She lowered her lashes, slanted him a surreptitious look. “I know my way around a gearshift.”

A whiskey-laced smile languidly curled his lips. “What about a five-hundred-horsepower, ten-cylinder big block engine? Know how to handle one of those?”

“You tell me after the ride.”

“You know these babies go from zero to sixty in four seconds.”

Katie licked her lips. “That’s a lot of thrust.”

“It is.”

“Impressive,” she said. “But there is something to be said for a more leisurely ascent.”

“Top speed is a hundred-and-ninety-two miles an hour.” She could hear the smile in his tone.

“You’ve been holding out on me, James.”

“How’s that?”

“Pretending that you’re staid Mister Workaholic without an adventuresome bone in his body, but then you’re driving a work of art like this.” She patted the leather dashboard. “There’s danger lurking in your soul. You’ve been covering it up.”

“You think so?”

“I know so, and I intend on rocking your world.”
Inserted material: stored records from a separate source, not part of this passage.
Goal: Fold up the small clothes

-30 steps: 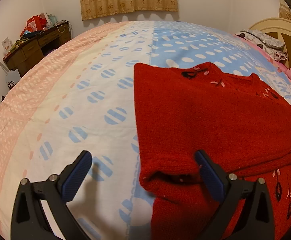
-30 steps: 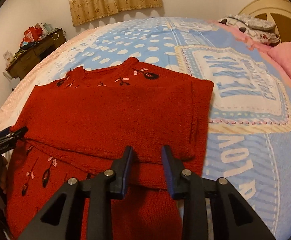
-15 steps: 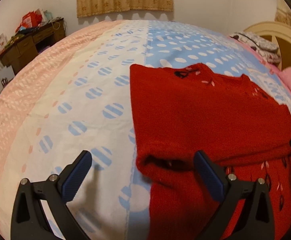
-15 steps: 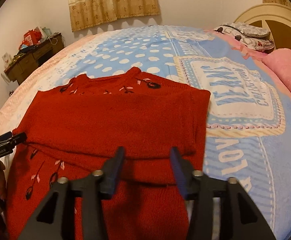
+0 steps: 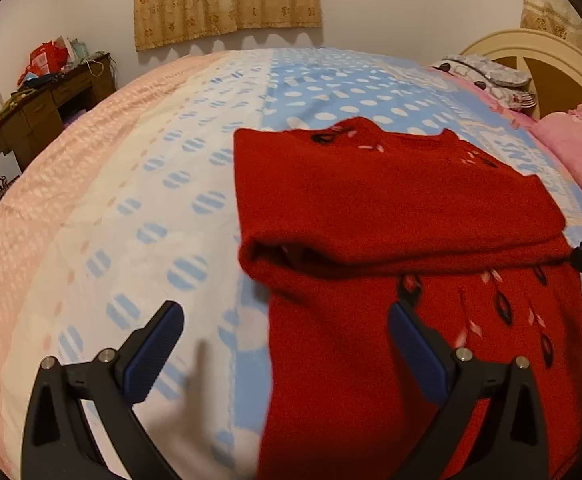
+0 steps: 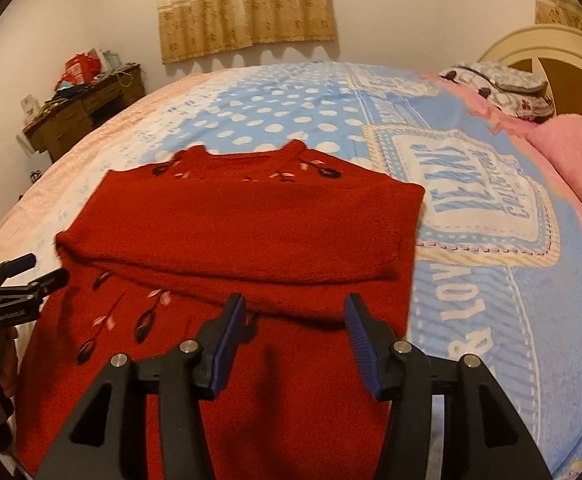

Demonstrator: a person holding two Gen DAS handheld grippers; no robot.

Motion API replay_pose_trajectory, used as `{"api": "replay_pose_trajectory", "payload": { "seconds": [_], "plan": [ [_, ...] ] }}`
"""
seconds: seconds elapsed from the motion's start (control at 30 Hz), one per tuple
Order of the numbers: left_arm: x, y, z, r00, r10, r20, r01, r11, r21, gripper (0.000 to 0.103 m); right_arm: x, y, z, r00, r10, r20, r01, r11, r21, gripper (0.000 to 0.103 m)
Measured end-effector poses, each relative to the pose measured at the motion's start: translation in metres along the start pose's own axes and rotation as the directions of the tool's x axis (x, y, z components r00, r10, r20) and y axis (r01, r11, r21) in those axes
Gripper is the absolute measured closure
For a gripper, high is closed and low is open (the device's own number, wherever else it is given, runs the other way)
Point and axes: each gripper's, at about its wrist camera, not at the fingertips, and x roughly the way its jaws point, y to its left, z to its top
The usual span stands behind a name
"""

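A red knit sweater (image 5: 395,208) with embroidered flowers lies flat on the bed, both sleeves folded across its chest. It also shows in the right wrist view (image 6: 251,224). My left gripper (image 5: 287,328) is open and empty, above the sweater's left edge near the folded sleeve. My right gripper (image 6: 295,320) is open and empty, just above the lower body of the sweater, below the sleeve fold. The left gripper's tips show at the left of the right wrist view (image 6: 31,270).
The bed has a pink, white and blue dotted cover (image 5: 131,208) with a printed panel (image 6: 475,184). Pink and grey pillows (image 6: 571,152) lie by the headboard (image 5: 539,56) at right. A cluttered wooden desk (image 5: 47,96) stands by the far left wall.
My right gripper has opened and let go of the sleeve fold, pulling back toward the hem. My left gripper stayed open and drew back and up a little.
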Motion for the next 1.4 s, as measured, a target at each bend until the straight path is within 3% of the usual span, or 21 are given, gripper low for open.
{"api": "replay_pose_trajectory", "payload": {
  "seconds": [0.4, 0.77, 1.4],
  "plan": [
    [-0.032, -0.012, -0.045, 0.999, -0.041, -0.022, 0.042, 0.999, 0.018, 0.000, -0.029, 0.023, -0.052, 0.998, 0.049, -0.034, -0.050, 0.998, -0.033, 0.049],
    [-0.055, -0.021, -0.086, 0.996, -0.070, -0.051, 0.072, 0.996, 0.047, 0.000, -0.053, 0.036, -0.106, 0.996, 0.022, -0.087, -0.029, 0.996, -0.084, 0.048],
    [-0.082, -0.006, -0.135, 0.994, -0.086, -0.063, 0.087, 0.996, 0.011, 0.000, -0.085, 0.033, -0.157, 0.990, 0.030, -0.139, -0.033, 0.999, -0.019, 0.045]
  ]
}}
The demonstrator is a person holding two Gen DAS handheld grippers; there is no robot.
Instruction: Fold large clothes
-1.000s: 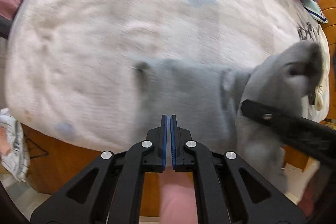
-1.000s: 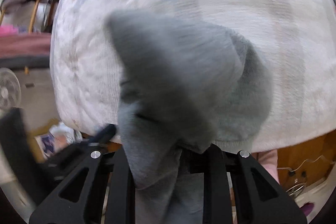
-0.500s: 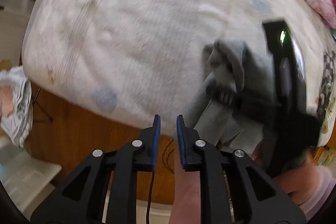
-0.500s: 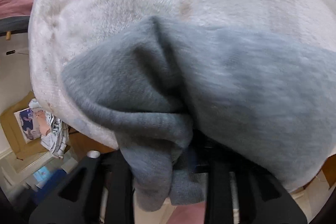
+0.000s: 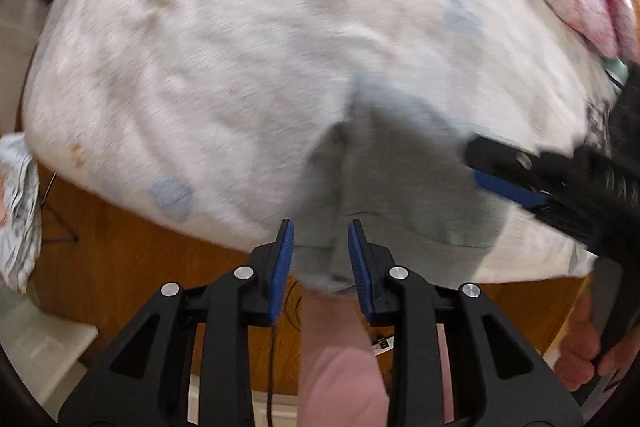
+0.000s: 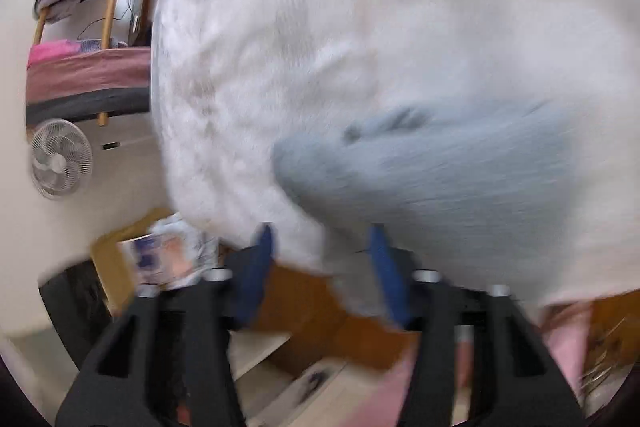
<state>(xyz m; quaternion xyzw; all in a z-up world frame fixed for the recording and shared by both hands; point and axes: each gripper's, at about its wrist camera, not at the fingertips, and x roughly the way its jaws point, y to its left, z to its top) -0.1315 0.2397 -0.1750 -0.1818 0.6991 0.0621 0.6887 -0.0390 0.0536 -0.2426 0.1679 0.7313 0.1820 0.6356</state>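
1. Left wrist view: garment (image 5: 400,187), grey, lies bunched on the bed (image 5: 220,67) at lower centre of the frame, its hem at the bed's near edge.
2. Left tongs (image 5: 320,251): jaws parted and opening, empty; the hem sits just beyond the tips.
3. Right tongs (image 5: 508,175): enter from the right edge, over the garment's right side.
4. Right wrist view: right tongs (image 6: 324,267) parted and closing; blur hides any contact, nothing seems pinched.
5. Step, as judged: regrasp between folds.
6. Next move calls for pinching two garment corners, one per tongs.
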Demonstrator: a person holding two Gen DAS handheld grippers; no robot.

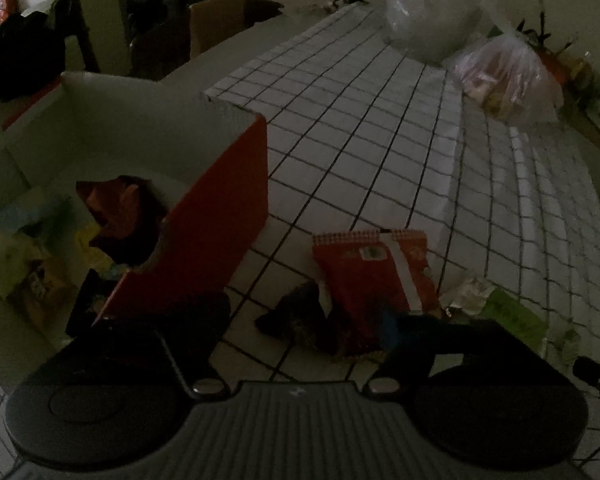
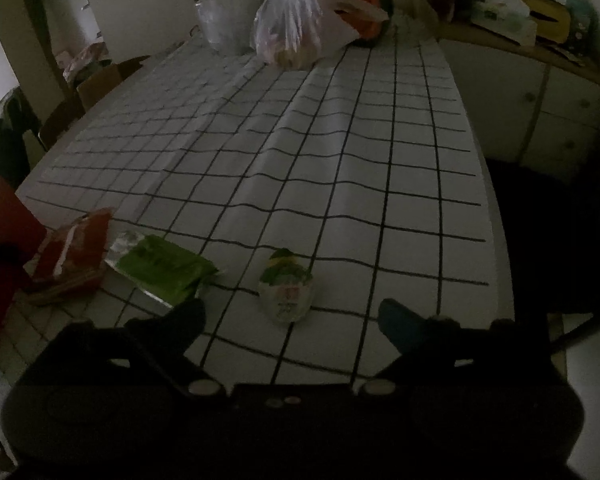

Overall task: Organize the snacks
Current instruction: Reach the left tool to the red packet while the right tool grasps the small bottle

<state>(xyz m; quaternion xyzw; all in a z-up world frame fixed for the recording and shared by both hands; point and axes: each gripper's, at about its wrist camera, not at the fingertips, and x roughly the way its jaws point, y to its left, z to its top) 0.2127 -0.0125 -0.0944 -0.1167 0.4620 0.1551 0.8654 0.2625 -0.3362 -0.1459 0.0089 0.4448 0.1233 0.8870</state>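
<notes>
A red box (image 1: 204, 216) with white inner walls stands at the left and holds several snack packets, a dark red one (image 1: 120, 216) on top. My left gripper (image 1: 300, 320) is open over a red snack packet (image 1: 372, 276) and a small dark packet (image 1: 296, 316) on the checked tablecloth. A green packet (image 1: 512, 312) lies to the right; it also shows in the right wrist view (image 2: 164, 268). My right gripper (image 2: 292, 316) is open around a small white and green packet (image 2: 286, 288). The red packet (image 2: 76, 252) and box (image 2: 4, 216) show at the left.
A checked cloth (image 2: 340, 152) covers the table. A pink plastic bag (image 2: 292, 28) and a clear bag (image 1: 428, 12) sit at the far end. A chair (image 1: 216, 24) stands behind the table. A cabinet (image 2: 540, 112) is at the right.
</notes>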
“You already have,” he said. “So don’t rock my car.”

She laughed and put the Lamborghini in Drive. Her nipples tightened, part excitement, part fear. She was glad he could only see her profile, glad the night was dark. But even as she told herself this, she couldn’t help turning her head for a better look at him.

His shoulders were angled toward her, his gaze beaded on her. The glow from the dashboard light threw shadows over his angular jaw. His scent heightened her awareness. Expensive whiskey, combined with woodsy cologne and the rich smell of leather. Her father used to have a similar fragrance-manly, grounded, trustworthy.

Liam was looking at her with a kind of wonder.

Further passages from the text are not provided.